---------- Supplied data ----------

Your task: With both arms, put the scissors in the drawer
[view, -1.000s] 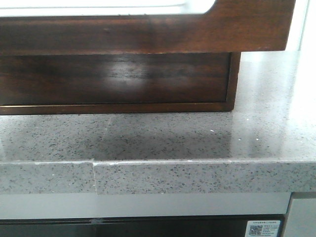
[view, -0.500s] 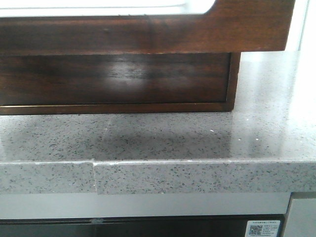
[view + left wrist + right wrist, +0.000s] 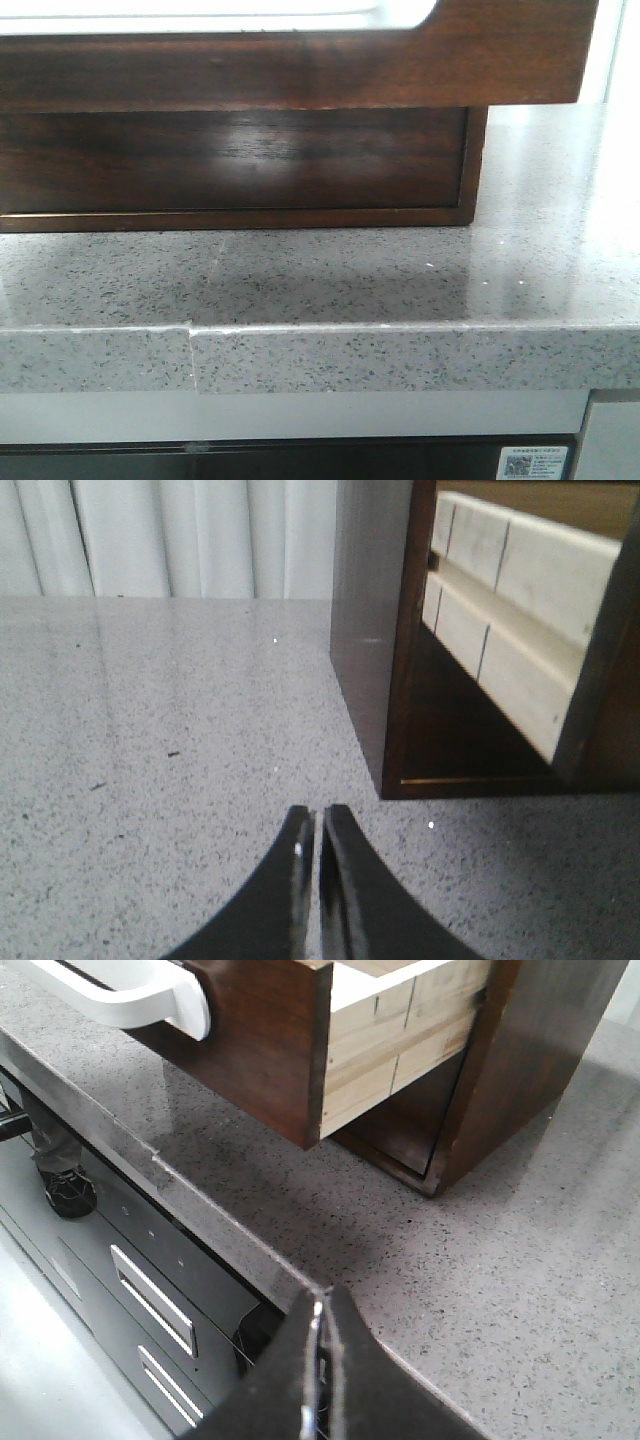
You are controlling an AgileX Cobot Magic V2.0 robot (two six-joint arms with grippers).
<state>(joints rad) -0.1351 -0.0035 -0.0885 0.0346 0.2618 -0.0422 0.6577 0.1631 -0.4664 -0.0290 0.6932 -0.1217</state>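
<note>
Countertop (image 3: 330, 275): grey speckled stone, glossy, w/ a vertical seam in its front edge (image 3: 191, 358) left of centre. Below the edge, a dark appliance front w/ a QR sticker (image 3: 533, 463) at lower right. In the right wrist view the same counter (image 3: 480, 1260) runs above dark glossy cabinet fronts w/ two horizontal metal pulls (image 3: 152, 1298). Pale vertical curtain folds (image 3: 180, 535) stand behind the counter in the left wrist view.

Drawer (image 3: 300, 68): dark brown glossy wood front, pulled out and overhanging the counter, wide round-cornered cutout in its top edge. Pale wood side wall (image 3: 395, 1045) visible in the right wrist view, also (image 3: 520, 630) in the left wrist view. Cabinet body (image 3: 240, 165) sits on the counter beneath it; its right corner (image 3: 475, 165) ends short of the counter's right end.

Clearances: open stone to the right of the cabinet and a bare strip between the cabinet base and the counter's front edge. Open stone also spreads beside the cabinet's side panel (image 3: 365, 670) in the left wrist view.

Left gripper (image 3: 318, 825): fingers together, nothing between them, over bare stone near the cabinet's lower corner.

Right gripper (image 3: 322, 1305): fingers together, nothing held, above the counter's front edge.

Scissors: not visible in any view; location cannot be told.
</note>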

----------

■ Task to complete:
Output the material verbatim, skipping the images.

■ Worked solution:
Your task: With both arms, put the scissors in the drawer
[view, -1.000s] 
[view, -0.500s] 
[view + left wrist + right wrist, +0.000s] 
You are controlling an AgileX Cobot Magic V2.0 robot (two six-joint arms with grippers).
<state>(joints rad) -0.1351 -0.0035 -0.0885 0.0346 0.2618 -0.0422 0.6577 0.1631 -0.4664 -0.0290 0.6932 -0.1217</state>
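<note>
Countertop (image 3: 330, 275): grey speckled stone, glossy, w/ a vertical seam in its front edge (image 3: 191, 358) left of centre. Below the edge, a dark appliance front w/ a QR sticker (image 3: 533, 463) at lower right. In the right wrist view the same counter (image 3: 480, 1260) runs above dark glossy cabinet fronts w/ two horizontal metal pulls (image 3: 152, 1298). Pale vertical curtain folds (image 3: 180, 535) stand behind the counter in the left wrist view.

Drawer (image 3: 300, 68): dark brown glossy wood front, pulled out and overhanging the counter, wide round-cornered cutout in its top edge. Pale wood side wall (image 3: 395, 1045) visible in the right wrist view, also (image 3: 520, 630) in the left wrist view. Cabinet body (image 3: 240, 165) sits on the counter beneath it; its right corner (image 3: 475, 165) ends short of the counter's right end.

Clearances: open stone to the right of the cabinet and a bare strip between the cabinet base and the counter's front edge. Open stone also spreads beside the cabinet's side panel (image 3: 365, 670) in the left wrist view.

Left gripper (image 3: 318, 825): fingers together, nothing between them, over bare stone near the cabinet's lower corner.

Right gripper (image 3: 322, 1305): fingers together, nothing held, above the counter's front edge.

Scissors: not visible in any view; location cannot be told.
</note>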

No more output is needed for this exercise.